Problem to work on: Select the lines below containing the word "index".

Supplied information:
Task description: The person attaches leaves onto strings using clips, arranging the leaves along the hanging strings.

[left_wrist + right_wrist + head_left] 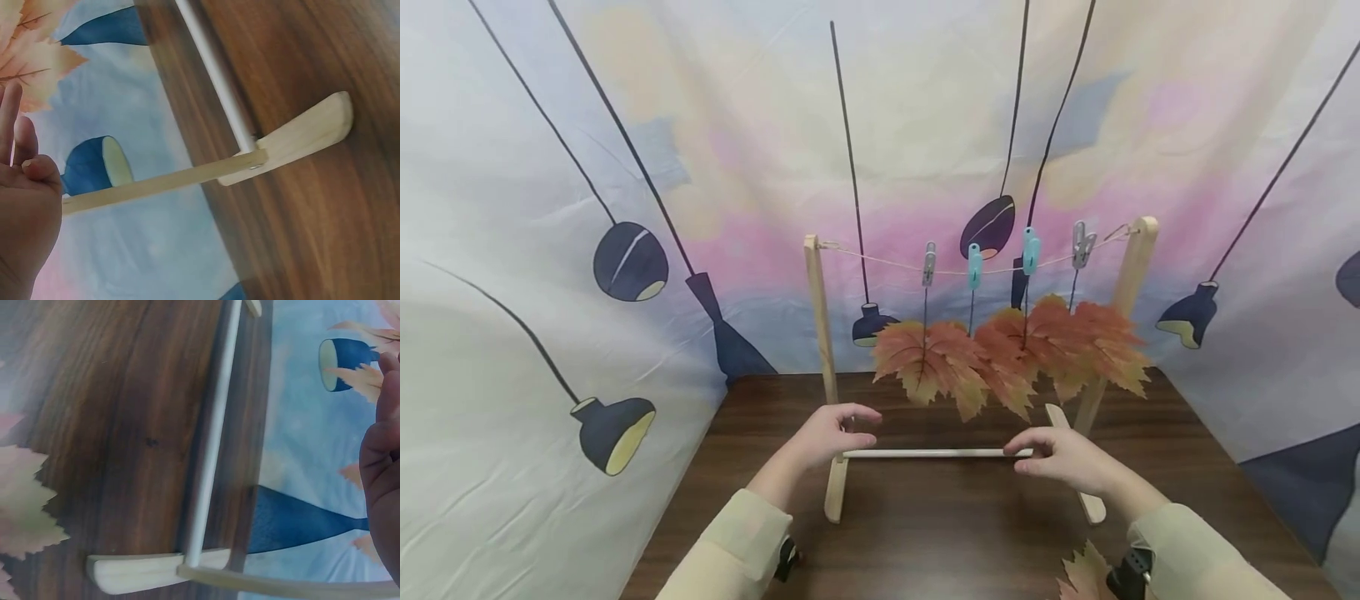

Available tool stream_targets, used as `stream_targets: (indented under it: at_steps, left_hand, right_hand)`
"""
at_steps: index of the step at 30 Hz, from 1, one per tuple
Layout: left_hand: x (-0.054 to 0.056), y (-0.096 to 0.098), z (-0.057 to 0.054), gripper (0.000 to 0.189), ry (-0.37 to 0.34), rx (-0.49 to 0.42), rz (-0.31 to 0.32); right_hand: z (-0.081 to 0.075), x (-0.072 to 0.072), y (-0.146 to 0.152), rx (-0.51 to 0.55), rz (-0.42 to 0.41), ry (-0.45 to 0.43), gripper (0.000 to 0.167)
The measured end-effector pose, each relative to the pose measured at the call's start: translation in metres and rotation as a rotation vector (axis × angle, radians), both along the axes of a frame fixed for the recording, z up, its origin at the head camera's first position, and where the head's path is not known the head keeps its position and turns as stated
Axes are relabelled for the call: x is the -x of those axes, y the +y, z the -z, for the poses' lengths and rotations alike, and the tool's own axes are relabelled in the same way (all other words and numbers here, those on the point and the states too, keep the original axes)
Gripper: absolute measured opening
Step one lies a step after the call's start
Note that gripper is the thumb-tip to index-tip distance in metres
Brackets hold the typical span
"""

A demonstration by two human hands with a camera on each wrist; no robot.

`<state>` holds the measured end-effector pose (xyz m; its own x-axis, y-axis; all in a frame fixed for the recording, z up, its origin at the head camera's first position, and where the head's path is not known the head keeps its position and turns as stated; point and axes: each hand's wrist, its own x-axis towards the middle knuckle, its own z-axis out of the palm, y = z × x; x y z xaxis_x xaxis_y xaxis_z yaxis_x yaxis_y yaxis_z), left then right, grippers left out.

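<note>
A small wooden drying rack stands on the table, with a left post, a right post and a white rod low between them. Along its string, grey clothespins and teal clothespins hold several orange maple leaves by their stems. My left hand is beside the left post, fingers loosely bent and holding nothing. Near the rod's right end, my right hand hovers with relaxed fingers, also holding nothing. In the left wrist view a foot of the rack shows.
Another maple leaf lies on the brown wooden table at the front right, partly beside my right sleeve. Behind the rack hangs a cloth backdrop printed with dark lamps. The rack's right foot points toward me.
</note>
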<state>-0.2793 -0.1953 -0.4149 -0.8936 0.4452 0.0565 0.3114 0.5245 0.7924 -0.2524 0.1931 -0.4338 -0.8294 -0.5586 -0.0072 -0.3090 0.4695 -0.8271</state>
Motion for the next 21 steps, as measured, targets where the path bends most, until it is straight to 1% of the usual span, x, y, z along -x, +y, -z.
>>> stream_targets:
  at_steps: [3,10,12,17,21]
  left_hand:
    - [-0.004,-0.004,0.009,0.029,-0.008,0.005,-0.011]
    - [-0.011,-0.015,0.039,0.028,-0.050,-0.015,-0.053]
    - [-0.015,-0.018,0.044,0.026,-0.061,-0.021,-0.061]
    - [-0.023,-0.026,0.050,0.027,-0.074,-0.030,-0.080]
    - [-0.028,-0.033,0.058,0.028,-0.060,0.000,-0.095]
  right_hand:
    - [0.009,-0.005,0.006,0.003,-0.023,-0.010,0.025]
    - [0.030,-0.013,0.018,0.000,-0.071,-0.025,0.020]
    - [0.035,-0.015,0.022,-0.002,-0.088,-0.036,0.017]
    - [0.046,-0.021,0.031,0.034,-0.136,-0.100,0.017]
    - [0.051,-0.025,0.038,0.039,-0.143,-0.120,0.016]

Output for this task:
at_steps: index of the step at 30 Hz, from 1, one per tuple
Note that gripper is the thumb-tip to index-tip distance in metres

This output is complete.